The objective of this study was to evaluate the risk of colorectal cancer (CRC) in patients taking aminosalicylates (5-ASA) for IBD. The General Practice Research Database (GPRD) which contains the primary care records of 5 million people in the UK was used to identify users of either mesalazine, balsalazide, olsalazine, or sulfasalazine with a history of IBD. In a nested case-control analysis, each incident CRC case with any use of a 5-ASA in the 6 months before the CRC diagnosis was matched by age, sex, and calendar time to six control patients who were also currently using a 5- ASA. Patients were then classified according to regularity of use. The analysis was controlled for body mass index, IBD duration, history of colorectal polyps, use of NSAIDs, paracetamol, aspirin, immunosuppressants, oral and rectal glucocorticoids, and prior GI hospitalization, recorded colonoscopy, or number of GP visits for IBD symptoms in the 6 to 24 months before diagnosis.
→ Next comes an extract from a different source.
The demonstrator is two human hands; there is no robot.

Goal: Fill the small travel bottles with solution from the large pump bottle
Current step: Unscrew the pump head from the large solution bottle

The study population included 18,969 patients, of whom 100 patients had developed CRC during 5-ASA exposure. Most of these cases had a history of ulcerative colitis (76 patients). In the case-control analysis, regular users defined as having 6 or more 5-ASA prescriptions in the previous 12 months were found to have a decreased risk of CRC compared to irregular users (crude OR 0.67 [0.44-1.03]; adjusted OR 0.60 [0.38-0.96]). Regular users of sulfasalazine with 6 to 12 prescriptions before had an adjusted OR of 0.95 [0.22-4.11]; with 13 to 30 prior prescriptions this was 0.41 [0.14-1.20] and with > 30 prior prescriptions this was 0.77 [0.37-1.60]. For mesalazine users, these figures were 1.13 [0.49-2.59], 0.30 [0.11-0.83], and 0.31 [0.11-0.84], respectively. In conclusion, these results show that regular 5-ASA use is associated with some reduction in risk of CRC developing in ulcerative colitis.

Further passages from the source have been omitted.